De acordo com a enfermeira Zila Camarão, a direção do hospital informou que apenas os profissionais da saúde que estiveram trabalhando diretamente com pacientes com a Covid-19 devem receber o equipamento. No entanto, a enfermeira denunciou que há funcionários que trabalham no setor de enfermaria que está adoecendo e morrendo.
Além disso, a funcionária pediu menos burocracia por parte da direção do hospital para a internação dos profissionais com a Covid-19 que trabalham no local.
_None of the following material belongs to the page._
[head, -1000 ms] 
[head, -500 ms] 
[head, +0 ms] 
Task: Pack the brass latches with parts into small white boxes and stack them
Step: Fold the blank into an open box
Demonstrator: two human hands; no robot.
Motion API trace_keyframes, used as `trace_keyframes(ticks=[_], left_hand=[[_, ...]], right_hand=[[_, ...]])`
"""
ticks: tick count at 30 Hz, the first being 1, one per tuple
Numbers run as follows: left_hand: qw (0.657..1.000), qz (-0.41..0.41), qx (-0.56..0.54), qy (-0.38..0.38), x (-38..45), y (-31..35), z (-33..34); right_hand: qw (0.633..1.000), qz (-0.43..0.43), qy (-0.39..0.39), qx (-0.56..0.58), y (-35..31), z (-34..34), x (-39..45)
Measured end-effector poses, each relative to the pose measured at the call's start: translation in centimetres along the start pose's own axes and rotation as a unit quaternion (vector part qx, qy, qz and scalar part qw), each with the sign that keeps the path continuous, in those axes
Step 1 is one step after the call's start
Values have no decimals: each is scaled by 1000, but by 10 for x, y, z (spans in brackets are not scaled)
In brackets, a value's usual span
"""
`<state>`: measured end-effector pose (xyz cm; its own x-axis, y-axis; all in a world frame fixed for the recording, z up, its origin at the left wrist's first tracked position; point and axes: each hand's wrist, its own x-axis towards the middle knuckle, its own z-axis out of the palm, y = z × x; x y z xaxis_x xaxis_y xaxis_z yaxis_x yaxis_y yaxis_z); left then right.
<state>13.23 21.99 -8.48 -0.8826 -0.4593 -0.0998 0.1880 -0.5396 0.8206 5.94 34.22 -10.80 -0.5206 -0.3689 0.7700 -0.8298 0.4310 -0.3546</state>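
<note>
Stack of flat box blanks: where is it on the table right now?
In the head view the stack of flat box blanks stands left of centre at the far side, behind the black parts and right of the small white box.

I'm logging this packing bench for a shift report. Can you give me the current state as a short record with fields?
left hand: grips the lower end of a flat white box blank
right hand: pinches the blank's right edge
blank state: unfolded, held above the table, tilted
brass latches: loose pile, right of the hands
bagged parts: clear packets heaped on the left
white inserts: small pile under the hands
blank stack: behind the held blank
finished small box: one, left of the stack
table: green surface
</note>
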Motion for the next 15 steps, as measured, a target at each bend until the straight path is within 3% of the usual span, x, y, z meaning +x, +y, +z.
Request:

“Queremos consultas e internações imediatas aos servidores porque a diminuição está sendo grande do quadro de enfermagem do tratamento do pessoal da saúde. Nós estamos perdendo colegas morrendo, literalmente. Temos colegas que estão internados e entubados no CTI. Nós temos essa preocupação”, alertou Zila.
“O que o hospital está exigindo é que a gente entre no sistema de regulação para que possamos ser atendidos e internados. Porque o qual rápido o profissional de saúde for atendido, mas rápido ele se recupera para prestar o serviço à sociedade novamente”, disse.
Funcionários denunciam a falta de EPIs no Hospital Barros Barreto em Belém
Carlos Brito/TV Liberal
Outro ponto tocada pela Zila Camarão durante o protesto foi que a direção do hospital não liberou os funcionários que estão no grupo de risco para a doença.
“Também a liberação dos trabalhadores de grupo de risco, que não estão sendo respeitados, eles estão permanecendo. Inclusive, os colegas que foram à óbito e os que estão no CTI eram da área de risco, solicitaram a liberação e não foi atendido”, falou a enfermeira.
“Nós pedimos o respeito à vida, o respeito aos trabalhadores porque nós estamos na frente de luta e precisamos também ser valorizados”, concluiu.